February 6th, 2010 | 3:00 pm
My eye just caught something in this blog section I’d missed — they used a ventilator to keep the pig’s lung alive, or some such thing. But they couldn’t keep a ventilator on my poor murdered mother, or others’ poor murdered mothers, or other elderly and disabled murdered people? Or a feeding tube in Terri Schiavo? Yet another example of why human exceptionalism, which endorses “scientific research,” is circular and self-defeating.
February 6th, 2010 | 3:30 pm
They kept the lung on a ventilator but won’t keep humans who want to live on one. Very nice, let’s all clap hands for scientific research and the good it does, no, it doesn’t breed callousness, it has nothing to do with the loss of ethics in society and medicine, and if you believe that I’ve got a bridge in Brooklyn to sell you. Yet another example of the circular and self-defeating nature of human exceptionalism.

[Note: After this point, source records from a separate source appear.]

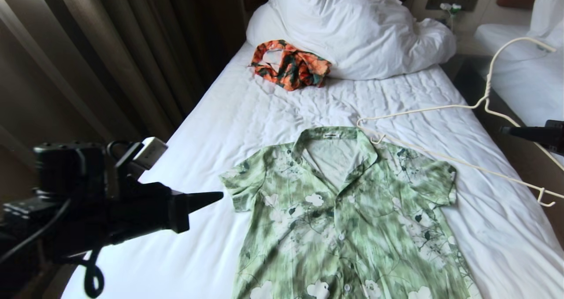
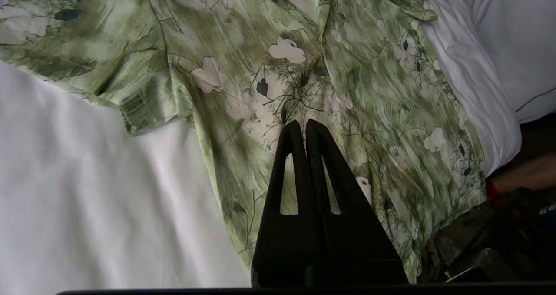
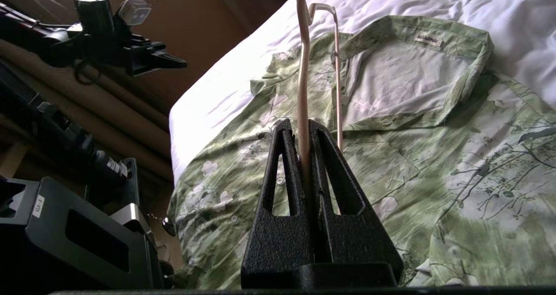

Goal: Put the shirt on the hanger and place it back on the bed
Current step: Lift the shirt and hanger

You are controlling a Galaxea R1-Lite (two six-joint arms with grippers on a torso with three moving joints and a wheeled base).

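Note:
The light green flowered shirt [image 1: 343,219] lies flat and face up on the bed [image 1: 246,114], collar toward the pillows. My right gripper [image 1: 504,130] reaches in from the right edge and is shut on the cream wire hanger [image 1: 462,163]. In the right wrist view the wire [image 3: 302,69] runs straight up between the shut fingers of that gripper [image 3: 299,123]. One hanger end rests by the shirt's collar, and the hook rises to the upper right. My left gripper [image 1: 220,196] hovers shut and empty by the shirt's left sleeve. The left wrist view shows it [image 2: 302,123] above the shirt's front [image 2: 243,69].
An orange-and-dark-green garment [image 1: 291,65] lies crumpled against the white duvet [image 1: 352,26] at the bed's head. Brown curtains [image 1: 110,48] hang along the left side. A second white bed [image 1: 528,79] stands to the right across a dark gap [image 1: 467,74].

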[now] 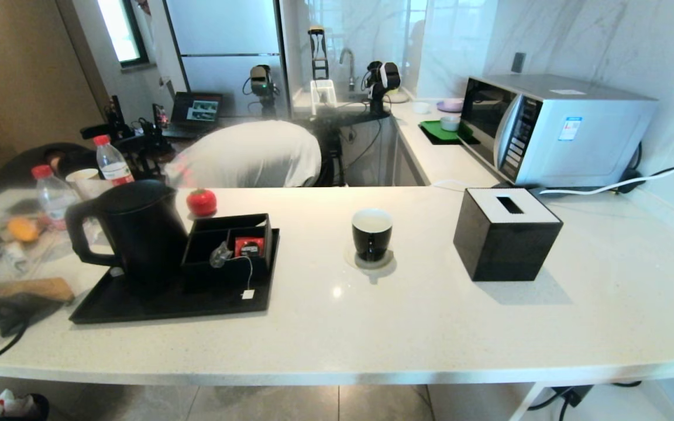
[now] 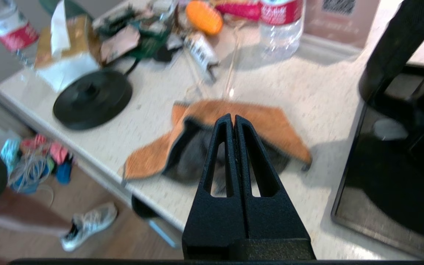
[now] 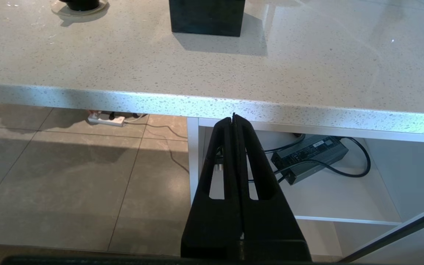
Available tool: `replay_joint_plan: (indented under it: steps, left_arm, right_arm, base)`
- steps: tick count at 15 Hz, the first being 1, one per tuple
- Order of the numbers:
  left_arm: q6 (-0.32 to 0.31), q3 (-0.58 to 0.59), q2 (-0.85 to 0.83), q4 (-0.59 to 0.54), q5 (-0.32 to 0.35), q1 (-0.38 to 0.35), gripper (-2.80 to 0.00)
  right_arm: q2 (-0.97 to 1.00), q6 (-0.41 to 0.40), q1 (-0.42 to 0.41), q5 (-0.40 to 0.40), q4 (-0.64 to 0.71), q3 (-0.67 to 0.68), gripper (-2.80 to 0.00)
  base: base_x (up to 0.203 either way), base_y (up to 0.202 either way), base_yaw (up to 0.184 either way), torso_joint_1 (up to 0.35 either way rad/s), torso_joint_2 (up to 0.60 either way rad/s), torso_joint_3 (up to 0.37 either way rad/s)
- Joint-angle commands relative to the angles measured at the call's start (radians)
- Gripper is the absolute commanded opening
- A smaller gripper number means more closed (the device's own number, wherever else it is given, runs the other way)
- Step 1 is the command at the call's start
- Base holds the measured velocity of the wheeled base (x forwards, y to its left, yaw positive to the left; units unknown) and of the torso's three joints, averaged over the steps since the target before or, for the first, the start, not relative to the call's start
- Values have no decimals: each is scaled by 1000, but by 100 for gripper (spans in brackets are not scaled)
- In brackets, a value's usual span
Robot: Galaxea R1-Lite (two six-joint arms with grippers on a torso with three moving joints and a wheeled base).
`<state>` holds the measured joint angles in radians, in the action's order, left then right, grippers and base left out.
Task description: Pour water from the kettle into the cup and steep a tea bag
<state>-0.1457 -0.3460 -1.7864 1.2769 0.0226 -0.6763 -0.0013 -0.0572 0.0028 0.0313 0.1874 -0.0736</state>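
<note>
kettle first: the tall matte black electric kettle (image 1: 138,231) stands on the flat black tray (image 1: 138,307) at nine o'clock of the counter, loop handle turned outward. just beside it, at three o'clock, the small translucent tea bag (image 1: 220,255) hangs on the black divided box (image 1: 229,242), its white tag on the tray. the small glossy black cup with white inside (image 1: 371,234) sits mid-counter on a coaster. left gripper (image 2: 233,119) hovers, fingers pressed together and empty, over an orange cloth (image 2: 234,114). right gripper (image 3: 233,119) is closed too, below the counter edge.
</note>
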Motion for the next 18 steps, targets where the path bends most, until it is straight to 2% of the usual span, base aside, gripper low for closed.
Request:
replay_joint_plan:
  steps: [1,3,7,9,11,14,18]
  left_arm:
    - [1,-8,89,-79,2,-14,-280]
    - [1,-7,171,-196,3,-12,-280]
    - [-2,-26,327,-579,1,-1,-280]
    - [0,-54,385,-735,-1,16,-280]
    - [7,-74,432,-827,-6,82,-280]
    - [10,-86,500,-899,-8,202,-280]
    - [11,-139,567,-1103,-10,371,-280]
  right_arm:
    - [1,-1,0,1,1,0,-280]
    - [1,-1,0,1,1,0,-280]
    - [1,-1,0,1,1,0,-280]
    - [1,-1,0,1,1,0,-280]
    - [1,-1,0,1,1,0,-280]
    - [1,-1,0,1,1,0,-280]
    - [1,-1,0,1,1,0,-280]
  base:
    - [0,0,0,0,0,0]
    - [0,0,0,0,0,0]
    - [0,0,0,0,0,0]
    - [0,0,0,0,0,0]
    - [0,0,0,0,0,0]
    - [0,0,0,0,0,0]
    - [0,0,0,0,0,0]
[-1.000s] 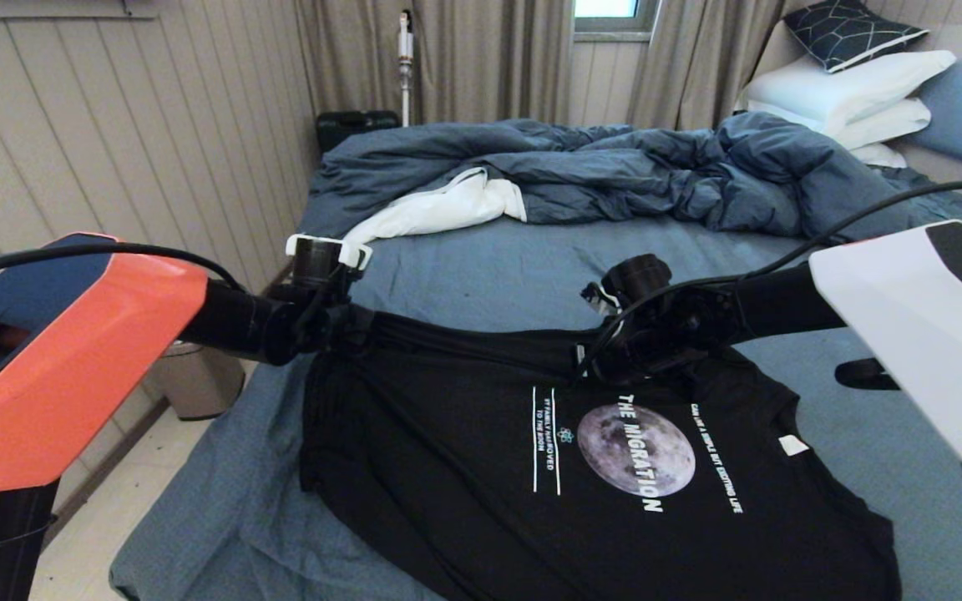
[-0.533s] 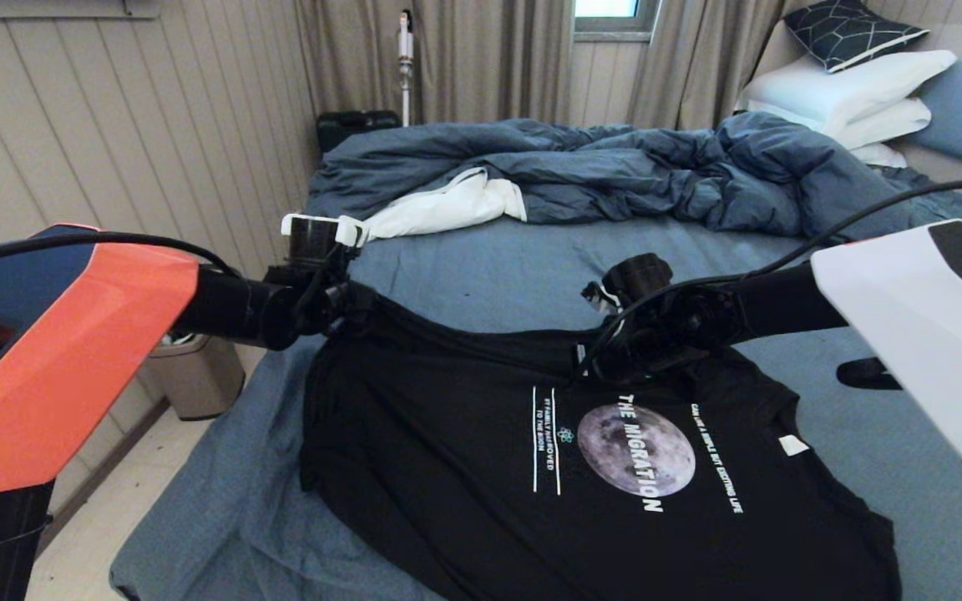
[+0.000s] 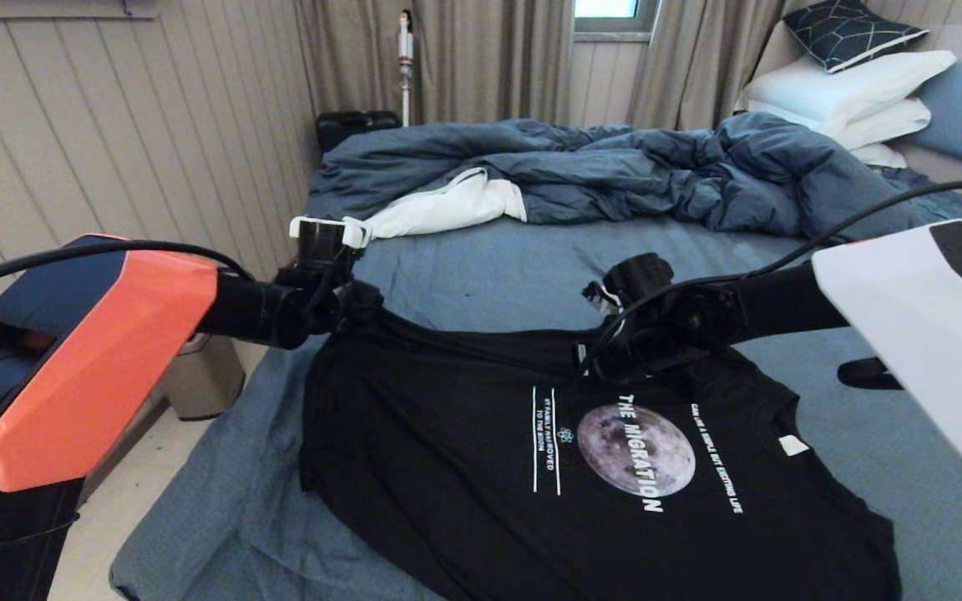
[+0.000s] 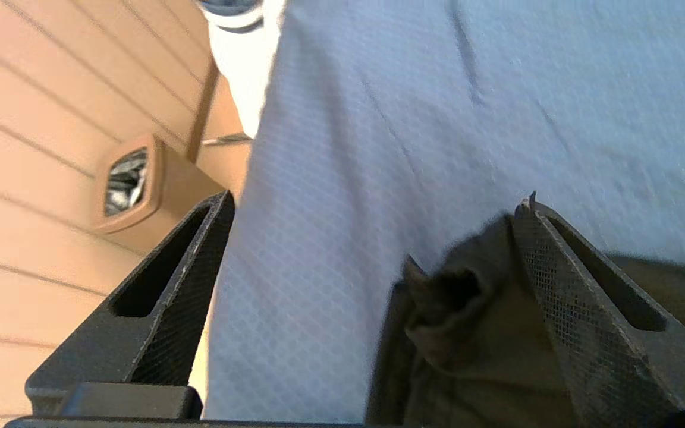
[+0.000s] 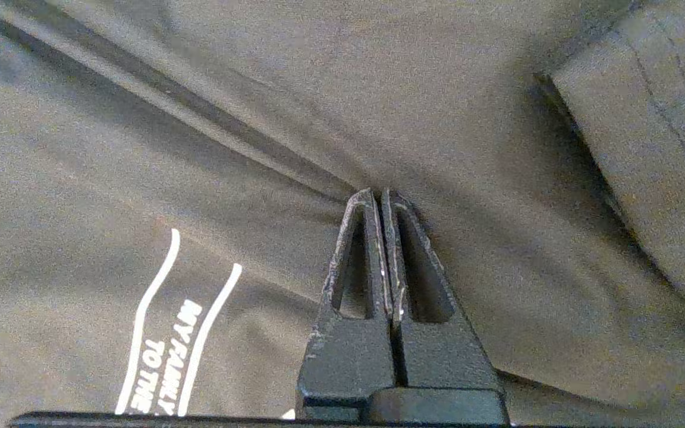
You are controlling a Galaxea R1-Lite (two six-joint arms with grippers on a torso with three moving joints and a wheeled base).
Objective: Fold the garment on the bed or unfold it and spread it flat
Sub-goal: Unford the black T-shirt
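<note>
**Left corner let go, right pinch on the far edge**

The large black cotton T-shirt with a grey moon print (image 3: 581, 467) lies print-up on the wide bed with a blue-grey sheet (image 3: 489, 267), nearer the camera than the rumpled dark blue duvet (image 3: 615, 167). The left gripper (image 4: 372, 238) stands wide apart at the shirt's far left corner; a bunched fold of black cloth rests against one finger (image 4: 562, 297), clamped by nothing. The right gripper (image 5: 381, 199) is pressed tight together at the shirt's far edge, and seems to pinch a ridge of fabric.

To do this well, I judge the left arm should lift clear straight off the shirt so the loose fold does not snag and drag, then the right should release without tugging.

Hard to tell: how much cloth the right tips really hold. The shirt's near hem is cut off, and both arms cover parts of its far edge.
</note>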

February 7th, 2010 | 3:24 pm
Proverbs 26:4
February 7th, 2010 | 11:06 pm
Ianthe: Sorry I triggered that avalanche. You seem to be having some really B-I-G issues with doctors.
BTW, I happen to think ophthalmologists are cool, especially since I’m scheduled for cataract surgery at 7am tomorrow. I’ll be off the site for a couple of days until things heal. See you all (I hope) on Wednesday.